Exercise directions
Keep the text of the data exactly as it is and omit each picture from the copy.

BEGIN Collected data

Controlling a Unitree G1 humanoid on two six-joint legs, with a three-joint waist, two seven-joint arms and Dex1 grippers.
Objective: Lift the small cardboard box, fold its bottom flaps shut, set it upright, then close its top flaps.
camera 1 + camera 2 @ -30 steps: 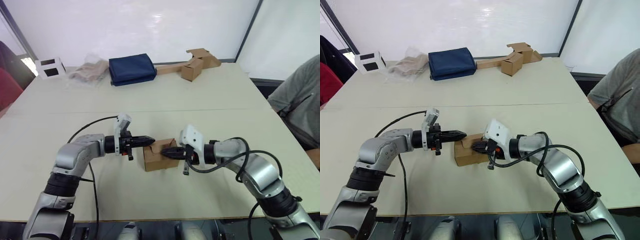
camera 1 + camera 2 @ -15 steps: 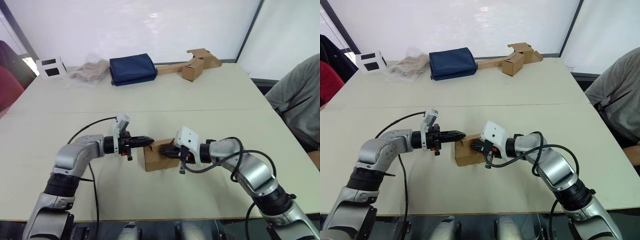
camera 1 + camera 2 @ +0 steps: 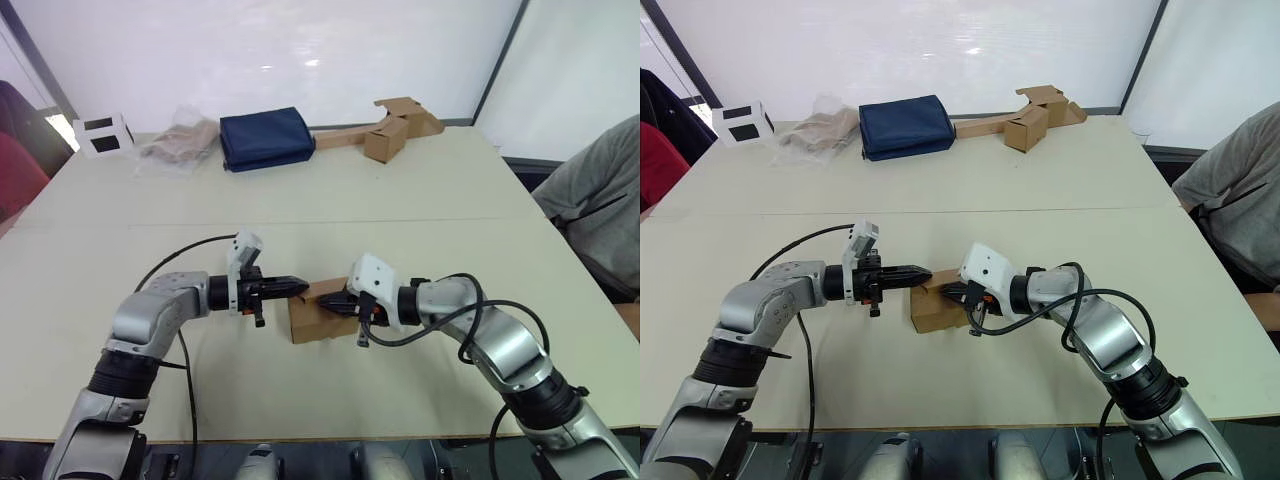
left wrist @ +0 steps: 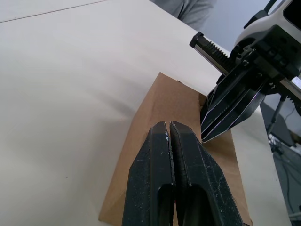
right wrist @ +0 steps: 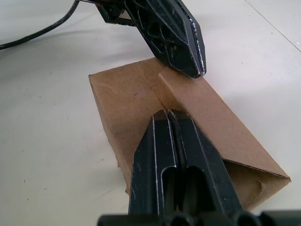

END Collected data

Answer to this problem
Controlling a Unitree G1 humanoid on two six-joint legs, with a three-joint waist, two seven-joint arms and Dex1 grippers.
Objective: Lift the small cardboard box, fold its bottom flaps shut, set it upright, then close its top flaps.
camera 1 + camera 2 @ -30 steps: 
camera 1 + camera 2 @ -15 steps: 
camera 1 + camera 2 @ +0 steps: 
left wrist @ +0 steps: 
right wrist @ +0 steps: 

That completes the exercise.